La troisième partie de l’ouvrage analyse des pratiques photographiques variées, encadrées par l’institution. Soulignons par exemple la participation du public à la réalisation de clichés photographiques d’objets de la collection pour alimenter la base de données documentaires, l’influence de la mise en place d’une cabine photomaton dans l’enceinte du musée, ou encore l’usage de la photographie dans un projet de médiation. Ainsi cet ouvrage intéressera au premier chef tout responsable de collection amené à décider des politiques d’accueil du public dans son institution. Mais en étudiant une grande variété de contextes de la pratique photographique amateur au musée, ce livre suscite une réflexion qui s’adresse à tous publics. Citons quel­ques exemples qui embrassent des thématiques plus larges, par exemple, le contrôle du public par l’institution et la vision institutionnelle exclusive de l’expérience face à une œuvre d’art qui déprécie l’appropriation photographique de l’œuvre. Ou encore des questions davantage économiques et sociales comme l’ouverture du musée à un modèle productif et économique du logiciel libre pour alimenter sa base de données en photographie « naturaliste ». Enfin n’oublions pas que ces faits se situent dans un contexte élargi de l’évolution de la marchandisation de l’information dont l’image photographique fait partie. Le droit se complexifie pour venir parfois appuyer cette marchandisation. C’est le cas lors de la modification du code [français] de la propriété intellectuelle, où la base de données est reconnue comme œuvre de l’esprit et devient donc soumise au droit d’auteur. De fait, le musée pourrait justifier l’inter­diction de l’exploitation publique ou commerciale d’une reproduction pho­tographique d’une œuvre du domaine public parce que cette image est une partie de sa base de données. Enfin, en s’intéressant à quelques pratiques photographiques amateurs, l’ouvrage est important car son thème reste encore peu abordé dans les publications universitaires.
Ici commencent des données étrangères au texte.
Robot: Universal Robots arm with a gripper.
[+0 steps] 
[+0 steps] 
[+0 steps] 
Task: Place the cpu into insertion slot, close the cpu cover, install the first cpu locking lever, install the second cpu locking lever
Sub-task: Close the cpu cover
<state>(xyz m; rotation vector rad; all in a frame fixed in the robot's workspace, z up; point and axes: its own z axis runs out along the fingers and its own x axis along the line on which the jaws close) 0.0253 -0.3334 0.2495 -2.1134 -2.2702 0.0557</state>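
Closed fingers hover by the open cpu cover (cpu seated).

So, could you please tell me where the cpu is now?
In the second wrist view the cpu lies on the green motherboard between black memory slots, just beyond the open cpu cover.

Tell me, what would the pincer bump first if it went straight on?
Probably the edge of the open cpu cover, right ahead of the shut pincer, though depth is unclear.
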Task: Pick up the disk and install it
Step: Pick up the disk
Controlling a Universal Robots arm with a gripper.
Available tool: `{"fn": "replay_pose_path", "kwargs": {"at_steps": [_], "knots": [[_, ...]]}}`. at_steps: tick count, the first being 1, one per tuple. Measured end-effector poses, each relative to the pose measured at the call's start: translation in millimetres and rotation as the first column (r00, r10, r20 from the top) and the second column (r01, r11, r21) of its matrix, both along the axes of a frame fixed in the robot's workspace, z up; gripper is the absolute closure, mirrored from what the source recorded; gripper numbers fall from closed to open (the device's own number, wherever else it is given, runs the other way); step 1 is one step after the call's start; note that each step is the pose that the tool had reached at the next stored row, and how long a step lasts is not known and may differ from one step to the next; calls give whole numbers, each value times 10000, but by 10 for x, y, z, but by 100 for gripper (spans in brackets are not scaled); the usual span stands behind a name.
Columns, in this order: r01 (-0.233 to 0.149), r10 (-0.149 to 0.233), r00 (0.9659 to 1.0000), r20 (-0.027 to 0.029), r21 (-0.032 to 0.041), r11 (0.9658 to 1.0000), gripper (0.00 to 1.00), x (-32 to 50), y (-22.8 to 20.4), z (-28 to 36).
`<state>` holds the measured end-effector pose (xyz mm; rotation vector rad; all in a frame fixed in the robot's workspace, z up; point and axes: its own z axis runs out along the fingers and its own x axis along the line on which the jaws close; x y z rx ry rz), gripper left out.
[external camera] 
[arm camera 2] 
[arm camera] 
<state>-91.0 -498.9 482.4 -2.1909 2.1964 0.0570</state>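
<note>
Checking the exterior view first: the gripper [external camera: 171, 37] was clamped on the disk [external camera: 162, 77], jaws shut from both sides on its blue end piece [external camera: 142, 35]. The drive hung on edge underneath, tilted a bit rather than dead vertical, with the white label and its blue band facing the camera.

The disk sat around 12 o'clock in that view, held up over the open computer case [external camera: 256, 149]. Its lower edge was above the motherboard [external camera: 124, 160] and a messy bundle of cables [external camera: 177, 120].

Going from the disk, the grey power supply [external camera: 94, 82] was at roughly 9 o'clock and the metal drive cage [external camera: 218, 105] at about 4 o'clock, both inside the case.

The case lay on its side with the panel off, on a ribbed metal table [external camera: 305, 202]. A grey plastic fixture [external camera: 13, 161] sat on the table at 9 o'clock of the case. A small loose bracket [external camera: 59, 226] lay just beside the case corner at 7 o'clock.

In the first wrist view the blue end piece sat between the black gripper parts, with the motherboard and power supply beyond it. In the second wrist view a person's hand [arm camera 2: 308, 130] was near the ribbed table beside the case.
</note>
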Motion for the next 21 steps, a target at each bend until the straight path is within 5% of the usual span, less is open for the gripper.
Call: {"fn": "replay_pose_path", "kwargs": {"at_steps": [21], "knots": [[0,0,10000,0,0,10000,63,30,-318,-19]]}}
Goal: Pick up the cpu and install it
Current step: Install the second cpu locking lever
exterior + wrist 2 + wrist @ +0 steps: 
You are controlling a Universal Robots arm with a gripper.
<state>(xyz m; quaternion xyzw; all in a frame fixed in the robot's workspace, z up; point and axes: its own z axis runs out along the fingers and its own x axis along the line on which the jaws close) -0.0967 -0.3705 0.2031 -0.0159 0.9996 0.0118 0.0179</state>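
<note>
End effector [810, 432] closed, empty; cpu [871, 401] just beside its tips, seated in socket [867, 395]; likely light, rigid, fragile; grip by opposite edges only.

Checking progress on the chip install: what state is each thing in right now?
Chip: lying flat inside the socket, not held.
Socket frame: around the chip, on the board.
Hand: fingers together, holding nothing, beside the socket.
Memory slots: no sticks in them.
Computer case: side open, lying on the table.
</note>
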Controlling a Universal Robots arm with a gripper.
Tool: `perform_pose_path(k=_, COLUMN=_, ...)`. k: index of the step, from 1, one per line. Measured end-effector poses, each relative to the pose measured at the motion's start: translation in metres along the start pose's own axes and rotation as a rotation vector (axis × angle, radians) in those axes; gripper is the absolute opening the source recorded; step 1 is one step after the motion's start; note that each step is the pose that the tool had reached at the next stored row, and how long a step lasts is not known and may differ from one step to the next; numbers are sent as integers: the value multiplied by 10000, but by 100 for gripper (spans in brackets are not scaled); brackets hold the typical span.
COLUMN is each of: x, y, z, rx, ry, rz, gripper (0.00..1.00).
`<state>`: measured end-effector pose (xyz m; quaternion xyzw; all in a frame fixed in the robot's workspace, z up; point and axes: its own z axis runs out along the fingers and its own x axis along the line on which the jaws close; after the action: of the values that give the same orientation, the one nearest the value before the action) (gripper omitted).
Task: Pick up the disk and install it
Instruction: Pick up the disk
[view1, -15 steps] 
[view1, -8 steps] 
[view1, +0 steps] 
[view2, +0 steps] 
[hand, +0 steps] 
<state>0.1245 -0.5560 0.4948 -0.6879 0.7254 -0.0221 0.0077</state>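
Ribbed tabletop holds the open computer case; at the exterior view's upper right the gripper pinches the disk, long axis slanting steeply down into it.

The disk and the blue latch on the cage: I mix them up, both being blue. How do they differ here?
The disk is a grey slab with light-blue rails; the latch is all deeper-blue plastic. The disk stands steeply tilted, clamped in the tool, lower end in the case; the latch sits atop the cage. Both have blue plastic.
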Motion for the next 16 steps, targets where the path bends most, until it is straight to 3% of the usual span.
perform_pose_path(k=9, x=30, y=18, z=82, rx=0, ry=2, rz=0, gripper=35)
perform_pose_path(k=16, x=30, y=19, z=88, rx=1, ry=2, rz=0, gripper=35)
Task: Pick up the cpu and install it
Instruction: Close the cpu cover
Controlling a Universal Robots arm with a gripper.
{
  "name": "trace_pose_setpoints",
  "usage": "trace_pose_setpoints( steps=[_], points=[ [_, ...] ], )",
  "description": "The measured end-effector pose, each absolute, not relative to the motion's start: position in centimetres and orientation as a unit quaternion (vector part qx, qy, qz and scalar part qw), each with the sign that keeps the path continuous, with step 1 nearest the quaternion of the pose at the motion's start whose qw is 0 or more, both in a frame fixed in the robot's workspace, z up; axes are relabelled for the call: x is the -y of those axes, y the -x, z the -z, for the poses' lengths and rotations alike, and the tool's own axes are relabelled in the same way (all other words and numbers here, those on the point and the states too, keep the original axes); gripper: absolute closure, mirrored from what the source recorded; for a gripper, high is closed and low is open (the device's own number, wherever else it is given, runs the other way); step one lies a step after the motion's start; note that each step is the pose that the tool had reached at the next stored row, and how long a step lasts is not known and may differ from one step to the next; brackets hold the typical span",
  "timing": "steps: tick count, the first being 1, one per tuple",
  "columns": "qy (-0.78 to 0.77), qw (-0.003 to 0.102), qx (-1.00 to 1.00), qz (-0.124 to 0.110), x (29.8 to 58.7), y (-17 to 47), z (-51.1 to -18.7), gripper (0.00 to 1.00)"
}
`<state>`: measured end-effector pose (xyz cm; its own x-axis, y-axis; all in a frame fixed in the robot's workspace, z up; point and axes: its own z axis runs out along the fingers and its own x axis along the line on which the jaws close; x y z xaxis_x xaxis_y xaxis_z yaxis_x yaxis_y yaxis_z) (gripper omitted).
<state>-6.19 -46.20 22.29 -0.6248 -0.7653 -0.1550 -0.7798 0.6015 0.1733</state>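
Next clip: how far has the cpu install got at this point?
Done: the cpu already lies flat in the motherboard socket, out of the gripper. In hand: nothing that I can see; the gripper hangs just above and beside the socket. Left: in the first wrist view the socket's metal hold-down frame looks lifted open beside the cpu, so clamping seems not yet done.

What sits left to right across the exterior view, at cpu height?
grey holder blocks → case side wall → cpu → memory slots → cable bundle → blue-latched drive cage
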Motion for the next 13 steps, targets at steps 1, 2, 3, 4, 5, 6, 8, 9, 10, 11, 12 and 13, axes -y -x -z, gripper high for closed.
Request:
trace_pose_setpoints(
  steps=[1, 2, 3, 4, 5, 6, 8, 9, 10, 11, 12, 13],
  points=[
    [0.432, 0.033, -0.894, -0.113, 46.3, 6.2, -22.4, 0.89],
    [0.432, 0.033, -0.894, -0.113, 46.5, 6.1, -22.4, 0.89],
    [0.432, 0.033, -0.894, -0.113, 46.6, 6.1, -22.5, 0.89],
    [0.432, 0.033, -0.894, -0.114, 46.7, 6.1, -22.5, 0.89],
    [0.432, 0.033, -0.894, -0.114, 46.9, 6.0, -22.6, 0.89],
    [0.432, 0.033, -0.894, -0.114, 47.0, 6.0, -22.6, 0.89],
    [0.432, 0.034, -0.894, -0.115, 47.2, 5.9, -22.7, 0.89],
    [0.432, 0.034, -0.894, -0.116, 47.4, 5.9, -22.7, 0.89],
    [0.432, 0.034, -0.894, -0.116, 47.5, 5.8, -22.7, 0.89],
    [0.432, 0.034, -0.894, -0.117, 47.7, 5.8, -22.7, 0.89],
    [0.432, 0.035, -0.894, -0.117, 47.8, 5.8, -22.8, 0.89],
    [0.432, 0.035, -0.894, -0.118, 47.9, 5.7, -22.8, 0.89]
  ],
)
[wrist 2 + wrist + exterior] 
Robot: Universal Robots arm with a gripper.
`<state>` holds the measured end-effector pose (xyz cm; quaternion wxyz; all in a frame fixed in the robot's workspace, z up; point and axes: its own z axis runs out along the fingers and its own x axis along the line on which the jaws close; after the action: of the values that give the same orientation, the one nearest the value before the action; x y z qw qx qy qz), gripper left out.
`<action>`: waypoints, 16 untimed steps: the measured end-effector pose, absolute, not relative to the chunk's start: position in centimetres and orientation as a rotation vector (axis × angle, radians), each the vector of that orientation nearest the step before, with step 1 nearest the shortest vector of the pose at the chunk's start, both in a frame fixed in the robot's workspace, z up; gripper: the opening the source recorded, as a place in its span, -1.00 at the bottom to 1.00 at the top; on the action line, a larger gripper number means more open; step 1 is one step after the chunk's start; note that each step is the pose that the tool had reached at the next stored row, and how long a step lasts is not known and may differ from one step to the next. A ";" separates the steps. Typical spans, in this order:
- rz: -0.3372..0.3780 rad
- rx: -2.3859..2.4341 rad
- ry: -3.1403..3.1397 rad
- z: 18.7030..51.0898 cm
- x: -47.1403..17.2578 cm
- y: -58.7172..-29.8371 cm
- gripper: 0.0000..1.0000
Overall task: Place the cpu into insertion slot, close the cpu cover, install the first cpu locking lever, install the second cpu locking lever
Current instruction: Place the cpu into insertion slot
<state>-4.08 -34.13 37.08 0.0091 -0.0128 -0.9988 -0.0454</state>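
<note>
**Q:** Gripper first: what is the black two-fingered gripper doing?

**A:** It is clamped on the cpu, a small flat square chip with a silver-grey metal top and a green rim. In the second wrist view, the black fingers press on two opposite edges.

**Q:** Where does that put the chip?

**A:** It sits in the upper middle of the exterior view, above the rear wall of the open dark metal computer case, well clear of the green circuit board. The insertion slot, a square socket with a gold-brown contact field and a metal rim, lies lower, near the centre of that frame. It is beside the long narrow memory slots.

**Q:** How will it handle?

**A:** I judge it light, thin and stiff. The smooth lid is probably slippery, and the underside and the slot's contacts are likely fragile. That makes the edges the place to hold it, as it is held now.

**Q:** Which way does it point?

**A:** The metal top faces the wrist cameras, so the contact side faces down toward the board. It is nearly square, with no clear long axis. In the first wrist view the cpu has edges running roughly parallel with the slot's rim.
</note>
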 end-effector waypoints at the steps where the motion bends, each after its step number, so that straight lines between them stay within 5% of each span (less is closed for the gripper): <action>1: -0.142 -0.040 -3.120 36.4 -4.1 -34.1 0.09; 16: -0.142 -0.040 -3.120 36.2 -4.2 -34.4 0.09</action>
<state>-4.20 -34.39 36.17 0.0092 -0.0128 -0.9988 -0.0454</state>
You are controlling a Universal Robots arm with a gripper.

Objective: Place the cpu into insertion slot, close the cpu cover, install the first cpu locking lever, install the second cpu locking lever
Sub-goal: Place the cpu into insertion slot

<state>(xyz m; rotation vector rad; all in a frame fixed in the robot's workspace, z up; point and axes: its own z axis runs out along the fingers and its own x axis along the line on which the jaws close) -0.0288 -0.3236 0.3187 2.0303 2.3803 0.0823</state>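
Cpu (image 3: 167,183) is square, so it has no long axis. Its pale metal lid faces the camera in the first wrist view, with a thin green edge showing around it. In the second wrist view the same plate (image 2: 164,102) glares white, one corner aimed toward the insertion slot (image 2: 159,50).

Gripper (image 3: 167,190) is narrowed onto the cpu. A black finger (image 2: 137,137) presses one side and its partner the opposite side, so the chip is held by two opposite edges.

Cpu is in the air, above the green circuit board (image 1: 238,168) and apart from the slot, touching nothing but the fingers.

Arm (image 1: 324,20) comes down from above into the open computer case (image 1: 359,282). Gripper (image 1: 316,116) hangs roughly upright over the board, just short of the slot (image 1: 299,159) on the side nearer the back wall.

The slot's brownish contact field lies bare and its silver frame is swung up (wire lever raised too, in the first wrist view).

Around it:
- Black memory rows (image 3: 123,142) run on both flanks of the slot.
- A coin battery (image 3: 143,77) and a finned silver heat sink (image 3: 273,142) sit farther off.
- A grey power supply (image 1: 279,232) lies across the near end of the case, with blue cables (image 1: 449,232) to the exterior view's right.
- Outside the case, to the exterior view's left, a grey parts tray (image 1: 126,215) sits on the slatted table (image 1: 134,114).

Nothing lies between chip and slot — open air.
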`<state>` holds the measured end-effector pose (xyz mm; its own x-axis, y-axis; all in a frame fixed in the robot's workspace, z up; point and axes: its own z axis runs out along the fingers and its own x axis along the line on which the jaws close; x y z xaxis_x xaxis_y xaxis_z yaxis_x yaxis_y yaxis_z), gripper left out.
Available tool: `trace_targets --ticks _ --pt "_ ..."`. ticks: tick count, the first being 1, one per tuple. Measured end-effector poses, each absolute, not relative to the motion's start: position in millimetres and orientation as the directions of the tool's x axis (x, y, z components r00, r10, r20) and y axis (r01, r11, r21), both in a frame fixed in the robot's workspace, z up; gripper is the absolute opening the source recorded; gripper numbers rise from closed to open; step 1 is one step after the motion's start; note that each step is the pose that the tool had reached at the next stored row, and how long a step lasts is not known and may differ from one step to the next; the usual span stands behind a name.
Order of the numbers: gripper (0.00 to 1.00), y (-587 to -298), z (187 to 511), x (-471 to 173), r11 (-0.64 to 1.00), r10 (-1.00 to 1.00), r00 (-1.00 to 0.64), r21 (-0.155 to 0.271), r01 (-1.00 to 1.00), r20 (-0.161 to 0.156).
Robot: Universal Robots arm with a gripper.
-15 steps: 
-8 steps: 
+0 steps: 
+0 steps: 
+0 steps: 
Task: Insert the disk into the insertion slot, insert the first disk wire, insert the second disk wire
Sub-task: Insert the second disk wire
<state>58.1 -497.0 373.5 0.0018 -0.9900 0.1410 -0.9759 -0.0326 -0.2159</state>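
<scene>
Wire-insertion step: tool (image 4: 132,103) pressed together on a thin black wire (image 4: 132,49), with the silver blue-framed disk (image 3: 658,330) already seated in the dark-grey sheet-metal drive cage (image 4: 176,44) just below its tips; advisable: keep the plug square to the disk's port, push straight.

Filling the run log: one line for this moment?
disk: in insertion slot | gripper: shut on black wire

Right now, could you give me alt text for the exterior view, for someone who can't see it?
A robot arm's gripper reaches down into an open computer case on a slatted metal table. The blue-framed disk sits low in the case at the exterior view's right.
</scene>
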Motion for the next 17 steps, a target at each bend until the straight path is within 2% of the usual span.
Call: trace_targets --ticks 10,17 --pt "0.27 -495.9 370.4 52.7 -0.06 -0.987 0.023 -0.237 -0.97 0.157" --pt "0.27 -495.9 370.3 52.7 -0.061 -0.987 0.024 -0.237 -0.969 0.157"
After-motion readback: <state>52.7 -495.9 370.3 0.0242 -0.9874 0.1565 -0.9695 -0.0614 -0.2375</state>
À la suite d’étude en chimie macromo­­­lé­culaire puis en restauration d’œuvre d’art, Romain Guedj a travaillé comme restau­rateur de photographie pour des collections canadiennes et françaises. Titulaire d’un DEA du Centre d’Histoire et des Techniques du CNAM, il est maintenant doctorant au Département de sociologie de l’UQAM et travaille sur les changements de pratiques photographiques ainsi que sur les représentations sociales de la photographie dans le contexte du changement technique que constitue le passage de l’argentique au numérique.